I completely agree. If or When I set up a scholarship specifically for home schooled children, I will set the qualifications and specifications one must meet. Unfortunately, it is agencies of our government, foreordained by God, that have set the requirements for some of the monies homeshoolers seek.


----------



## nasa30

> Dudes, she's a young girl. It's our generation that messed stuff up. She'll have enough trouble without fixing all our mistakes.


So the next generation should just live with the mess we have made and accept it as is?


----------



## TimV

> So the next generation should just live with the mess we have made and accept it as is?

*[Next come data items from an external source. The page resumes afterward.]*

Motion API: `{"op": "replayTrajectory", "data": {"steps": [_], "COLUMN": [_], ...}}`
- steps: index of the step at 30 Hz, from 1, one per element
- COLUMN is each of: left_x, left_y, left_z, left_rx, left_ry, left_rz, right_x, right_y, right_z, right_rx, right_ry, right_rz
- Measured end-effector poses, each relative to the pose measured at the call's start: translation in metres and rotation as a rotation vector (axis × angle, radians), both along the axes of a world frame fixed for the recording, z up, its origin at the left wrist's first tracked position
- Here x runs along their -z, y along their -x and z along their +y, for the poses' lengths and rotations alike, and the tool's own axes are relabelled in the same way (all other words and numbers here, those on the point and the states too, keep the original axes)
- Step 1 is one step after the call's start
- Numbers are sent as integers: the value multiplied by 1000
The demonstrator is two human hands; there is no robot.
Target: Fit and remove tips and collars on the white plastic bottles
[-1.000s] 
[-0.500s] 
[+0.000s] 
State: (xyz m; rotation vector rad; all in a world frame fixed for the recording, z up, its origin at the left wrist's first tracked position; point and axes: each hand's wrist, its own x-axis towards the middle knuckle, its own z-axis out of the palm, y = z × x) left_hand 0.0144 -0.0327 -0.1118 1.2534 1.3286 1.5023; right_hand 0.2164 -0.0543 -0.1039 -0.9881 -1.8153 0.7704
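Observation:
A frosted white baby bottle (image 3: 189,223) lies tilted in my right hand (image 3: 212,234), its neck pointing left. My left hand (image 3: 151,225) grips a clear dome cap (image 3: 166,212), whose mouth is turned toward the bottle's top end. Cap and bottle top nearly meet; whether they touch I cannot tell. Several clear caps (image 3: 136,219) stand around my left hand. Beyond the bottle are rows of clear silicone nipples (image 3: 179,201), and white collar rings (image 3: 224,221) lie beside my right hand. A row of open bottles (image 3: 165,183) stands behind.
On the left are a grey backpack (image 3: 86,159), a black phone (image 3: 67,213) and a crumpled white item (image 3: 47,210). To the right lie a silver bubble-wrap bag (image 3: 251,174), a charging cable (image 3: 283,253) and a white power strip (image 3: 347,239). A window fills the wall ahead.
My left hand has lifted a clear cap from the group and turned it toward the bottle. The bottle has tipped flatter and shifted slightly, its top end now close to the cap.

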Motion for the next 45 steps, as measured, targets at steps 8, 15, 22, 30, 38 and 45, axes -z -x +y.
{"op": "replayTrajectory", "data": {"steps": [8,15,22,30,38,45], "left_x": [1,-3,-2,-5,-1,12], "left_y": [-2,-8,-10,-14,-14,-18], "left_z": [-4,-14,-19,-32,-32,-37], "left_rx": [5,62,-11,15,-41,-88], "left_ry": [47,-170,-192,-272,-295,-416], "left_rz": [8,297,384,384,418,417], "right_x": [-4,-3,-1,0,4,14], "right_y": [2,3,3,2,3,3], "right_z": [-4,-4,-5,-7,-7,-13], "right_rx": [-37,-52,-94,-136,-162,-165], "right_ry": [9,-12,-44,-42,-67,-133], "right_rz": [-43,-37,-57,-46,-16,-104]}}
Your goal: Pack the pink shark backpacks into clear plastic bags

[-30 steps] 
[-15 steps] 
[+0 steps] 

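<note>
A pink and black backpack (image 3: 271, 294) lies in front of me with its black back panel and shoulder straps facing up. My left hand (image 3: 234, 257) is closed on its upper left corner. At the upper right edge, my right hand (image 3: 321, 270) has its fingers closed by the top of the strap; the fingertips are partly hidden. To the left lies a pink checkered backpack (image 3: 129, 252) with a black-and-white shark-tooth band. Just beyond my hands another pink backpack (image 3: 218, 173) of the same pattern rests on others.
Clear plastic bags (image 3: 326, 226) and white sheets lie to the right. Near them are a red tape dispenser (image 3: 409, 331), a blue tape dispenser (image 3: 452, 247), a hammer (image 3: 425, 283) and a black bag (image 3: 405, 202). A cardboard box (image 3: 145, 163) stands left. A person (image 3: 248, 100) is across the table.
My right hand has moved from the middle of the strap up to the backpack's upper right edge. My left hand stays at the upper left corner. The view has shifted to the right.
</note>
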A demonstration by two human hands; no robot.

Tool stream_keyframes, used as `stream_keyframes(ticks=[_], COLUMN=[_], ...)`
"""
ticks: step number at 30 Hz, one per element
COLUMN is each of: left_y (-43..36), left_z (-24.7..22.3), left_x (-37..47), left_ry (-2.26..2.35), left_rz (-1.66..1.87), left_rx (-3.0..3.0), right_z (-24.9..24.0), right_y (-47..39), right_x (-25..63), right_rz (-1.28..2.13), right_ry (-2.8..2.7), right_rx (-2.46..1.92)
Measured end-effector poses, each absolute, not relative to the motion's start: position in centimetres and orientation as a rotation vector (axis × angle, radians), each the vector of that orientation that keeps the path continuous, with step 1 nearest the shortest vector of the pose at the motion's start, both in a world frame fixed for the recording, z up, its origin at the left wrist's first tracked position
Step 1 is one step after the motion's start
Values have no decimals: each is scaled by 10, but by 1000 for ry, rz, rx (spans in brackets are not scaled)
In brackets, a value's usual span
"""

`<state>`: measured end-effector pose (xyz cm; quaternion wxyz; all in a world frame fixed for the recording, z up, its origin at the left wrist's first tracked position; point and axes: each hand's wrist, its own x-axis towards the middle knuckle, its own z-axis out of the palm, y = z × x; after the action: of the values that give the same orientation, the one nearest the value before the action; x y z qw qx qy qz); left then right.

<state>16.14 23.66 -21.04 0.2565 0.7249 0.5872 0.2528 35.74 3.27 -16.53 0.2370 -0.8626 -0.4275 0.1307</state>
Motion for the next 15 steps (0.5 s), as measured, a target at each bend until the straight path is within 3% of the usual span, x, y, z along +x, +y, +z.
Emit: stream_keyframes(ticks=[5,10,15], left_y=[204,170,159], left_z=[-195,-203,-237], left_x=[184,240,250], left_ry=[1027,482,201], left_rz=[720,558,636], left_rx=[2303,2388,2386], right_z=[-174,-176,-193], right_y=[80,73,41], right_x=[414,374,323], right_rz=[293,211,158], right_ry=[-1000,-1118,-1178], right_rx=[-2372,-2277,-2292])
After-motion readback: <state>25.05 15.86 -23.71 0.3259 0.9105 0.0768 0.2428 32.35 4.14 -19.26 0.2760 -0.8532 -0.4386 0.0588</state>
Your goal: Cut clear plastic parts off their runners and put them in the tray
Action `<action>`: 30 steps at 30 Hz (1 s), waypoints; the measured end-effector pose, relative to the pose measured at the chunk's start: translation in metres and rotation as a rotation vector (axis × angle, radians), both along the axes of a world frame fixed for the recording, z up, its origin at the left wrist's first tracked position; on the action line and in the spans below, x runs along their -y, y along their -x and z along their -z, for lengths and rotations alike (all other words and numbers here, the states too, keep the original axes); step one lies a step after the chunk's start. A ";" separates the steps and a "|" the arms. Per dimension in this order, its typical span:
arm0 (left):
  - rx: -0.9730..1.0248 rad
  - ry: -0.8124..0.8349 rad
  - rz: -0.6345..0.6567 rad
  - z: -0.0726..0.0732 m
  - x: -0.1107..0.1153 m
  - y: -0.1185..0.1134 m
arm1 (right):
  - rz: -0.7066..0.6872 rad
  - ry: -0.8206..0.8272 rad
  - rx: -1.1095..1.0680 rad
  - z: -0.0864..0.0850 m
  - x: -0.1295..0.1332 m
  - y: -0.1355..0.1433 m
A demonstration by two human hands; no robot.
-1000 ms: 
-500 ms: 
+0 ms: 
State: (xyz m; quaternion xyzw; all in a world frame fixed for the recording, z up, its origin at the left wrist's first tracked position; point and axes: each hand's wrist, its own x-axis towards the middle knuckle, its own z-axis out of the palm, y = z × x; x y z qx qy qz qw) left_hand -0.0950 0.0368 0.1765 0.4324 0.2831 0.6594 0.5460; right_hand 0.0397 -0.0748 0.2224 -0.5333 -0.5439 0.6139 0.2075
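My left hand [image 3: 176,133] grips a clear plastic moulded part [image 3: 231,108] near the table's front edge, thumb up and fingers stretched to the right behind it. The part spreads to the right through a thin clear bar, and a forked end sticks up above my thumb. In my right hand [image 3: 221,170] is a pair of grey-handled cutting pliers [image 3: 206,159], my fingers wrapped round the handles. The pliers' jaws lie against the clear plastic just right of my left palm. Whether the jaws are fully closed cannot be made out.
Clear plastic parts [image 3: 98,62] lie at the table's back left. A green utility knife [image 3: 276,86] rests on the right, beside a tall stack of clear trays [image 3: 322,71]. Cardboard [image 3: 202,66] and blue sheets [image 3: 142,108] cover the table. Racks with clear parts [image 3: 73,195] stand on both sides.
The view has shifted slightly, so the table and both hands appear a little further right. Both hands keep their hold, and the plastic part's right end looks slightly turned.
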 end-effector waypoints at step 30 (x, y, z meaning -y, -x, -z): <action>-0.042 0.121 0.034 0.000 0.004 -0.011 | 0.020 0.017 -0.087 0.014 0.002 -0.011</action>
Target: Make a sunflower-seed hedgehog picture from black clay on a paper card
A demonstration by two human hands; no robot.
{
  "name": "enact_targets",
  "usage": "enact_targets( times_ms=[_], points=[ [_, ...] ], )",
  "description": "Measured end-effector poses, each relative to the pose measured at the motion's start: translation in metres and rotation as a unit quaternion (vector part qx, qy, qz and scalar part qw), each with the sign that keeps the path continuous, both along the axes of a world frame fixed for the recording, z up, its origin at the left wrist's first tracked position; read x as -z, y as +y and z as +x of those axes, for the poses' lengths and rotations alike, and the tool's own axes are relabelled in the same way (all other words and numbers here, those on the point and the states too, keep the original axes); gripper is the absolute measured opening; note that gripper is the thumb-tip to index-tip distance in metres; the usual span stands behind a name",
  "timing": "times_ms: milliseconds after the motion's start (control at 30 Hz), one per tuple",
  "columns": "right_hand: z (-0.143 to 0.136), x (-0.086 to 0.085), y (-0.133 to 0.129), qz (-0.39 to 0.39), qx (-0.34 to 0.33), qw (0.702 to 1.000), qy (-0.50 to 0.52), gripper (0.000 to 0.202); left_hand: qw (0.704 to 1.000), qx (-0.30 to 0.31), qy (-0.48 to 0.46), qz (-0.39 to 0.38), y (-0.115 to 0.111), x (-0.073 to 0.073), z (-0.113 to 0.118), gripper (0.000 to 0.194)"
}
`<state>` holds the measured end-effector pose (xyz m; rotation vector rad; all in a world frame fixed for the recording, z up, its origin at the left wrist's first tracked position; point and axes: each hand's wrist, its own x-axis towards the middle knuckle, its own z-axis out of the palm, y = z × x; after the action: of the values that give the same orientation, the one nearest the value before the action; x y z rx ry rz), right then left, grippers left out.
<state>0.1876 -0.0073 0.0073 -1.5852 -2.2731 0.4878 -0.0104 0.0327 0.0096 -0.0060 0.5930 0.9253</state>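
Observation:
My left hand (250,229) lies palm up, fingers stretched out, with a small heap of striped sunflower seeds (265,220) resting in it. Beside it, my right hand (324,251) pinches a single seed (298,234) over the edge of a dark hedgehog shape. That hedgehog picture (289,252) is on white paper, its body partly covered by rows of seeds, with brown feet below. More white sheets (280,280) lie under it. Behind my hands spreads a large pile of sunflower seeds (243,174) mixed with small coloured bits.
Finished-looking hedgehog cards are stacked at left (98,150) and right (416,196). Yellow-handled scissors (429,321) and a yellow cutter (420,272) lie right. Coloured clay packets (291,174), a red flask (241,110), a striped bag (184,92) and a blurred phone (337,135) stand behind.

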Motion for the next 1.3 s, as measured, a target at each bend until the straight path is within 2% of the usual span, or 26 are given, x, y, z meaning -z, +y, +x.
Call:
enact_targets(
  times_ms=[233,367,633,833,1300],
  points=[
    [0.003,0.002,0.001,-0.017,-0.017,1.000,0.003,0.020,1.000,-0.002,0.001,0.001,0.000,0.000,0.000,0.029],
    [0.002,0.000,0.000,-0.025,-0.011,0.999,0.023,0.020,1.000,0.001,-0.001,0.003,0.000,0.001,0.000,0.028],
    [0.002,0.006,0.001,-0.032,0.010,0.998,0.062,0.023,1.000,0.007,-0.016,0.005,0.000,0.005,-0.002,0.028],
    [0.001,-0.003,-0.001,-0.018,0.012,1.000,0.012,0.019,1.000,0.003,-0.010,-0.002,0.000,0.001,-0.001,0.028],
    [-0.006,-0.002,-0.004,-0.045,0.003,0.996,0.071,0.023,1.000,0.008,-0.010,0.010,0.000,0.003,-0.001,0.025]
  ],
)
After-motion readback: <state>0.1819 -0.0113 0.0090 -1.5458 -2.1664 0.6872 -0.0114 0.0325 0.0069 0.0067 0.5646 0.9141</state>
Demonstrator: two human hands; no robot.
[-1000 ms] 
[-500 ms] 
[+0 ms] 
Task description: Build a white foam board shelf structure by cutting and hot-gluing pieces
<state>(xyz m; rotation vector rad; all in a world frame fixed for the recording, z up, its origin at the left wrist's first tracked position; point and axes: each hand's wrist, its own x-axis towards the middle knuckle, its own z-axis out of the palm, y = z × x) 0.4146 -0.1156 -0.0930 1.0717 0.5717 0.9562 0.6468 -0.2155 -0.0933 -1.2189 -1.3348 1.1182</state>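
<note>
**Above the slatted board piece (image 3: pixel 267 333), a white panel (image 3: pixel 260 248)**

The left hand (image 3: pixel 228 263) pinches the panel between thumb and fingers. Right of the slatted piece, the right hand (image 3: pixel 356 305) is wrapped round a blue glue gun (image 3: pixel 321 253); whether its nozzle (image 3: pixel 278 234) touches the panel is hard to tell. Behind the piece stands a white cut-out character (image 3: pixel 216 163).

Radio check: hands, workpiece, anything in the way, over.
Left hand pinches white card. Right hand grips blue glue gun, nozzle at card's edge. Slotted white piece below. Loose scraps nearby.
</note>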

No, but it's better not to live out our kid's lives. 6 of my own have GEDs and Diplomas that I signed. Six. And I'm around dozens of others, from workers to a daughter in law. I know what the kids need and do and think; they talk about it all the time. "It's easier" to get such and such a job with a GED, so they get one. If they were slouches unaccustomed to standing up for right they wouldn't be homeschooled. They would have rebelled. It's a given these kids have done their share, and to demand or even suggest they get lawyers involved when they can take the easier way out is living out your life through them.

There are plenty of injustices out there that someone with passion can take up as a cause.


----------



## nasa30

> to demand or even suggest they get lawyers involved when they can take the easier way out is *living out your life through them*.


 I disagree. It is not living out our lives through others when we council or encourage others, young or old, to think about their choices in a realm bigger than themselves.


----------



## satz

nasa30 said:


> to demand or even suggest they get lawyers involved when they can take the easier way out is *living out your life through them*.
> 
> 
> 
> I disagree. It is not living out our lives through others when we council or encourage others, young or old, to think about their choices in a realm bigger than themselves.
Click to expand...


Does God require them to base their life choices on such considerations? Christians in the bible like Daniel and Joseph did not shy away from using an evil system for their benefit if they were not personally required to sin. The goal of schooling for christians should be to enable them to learn the skills and qualifications to take care of themselves, their family and others in the world. Christians will face enough difficulties in earning a living in a sinful world without placing additional burdens upon themselves.


----------



## nasa30

> Christians will face enough difficulties in earning a living in a sinful world without placing additional burdens upon themselves.


Granted it is difficult, but you are saying the we should not place additional burdens our ourselves for future generations?


----------



## roblumba

I don't understand the connection between taking the GED and "caving in". Is the GED just another test, like the SAT? You study for it, take it, and move on. I suppose if we have fundamental disagreements with the GED requirements, then perhaps that can conflict with the home school education since a home schooler might not be prepared to take a GED. But I don't see how it can really "invalidate" your home school eduction. It seems like it would validate that the education your received at home is at least on-par with the GED requirements. 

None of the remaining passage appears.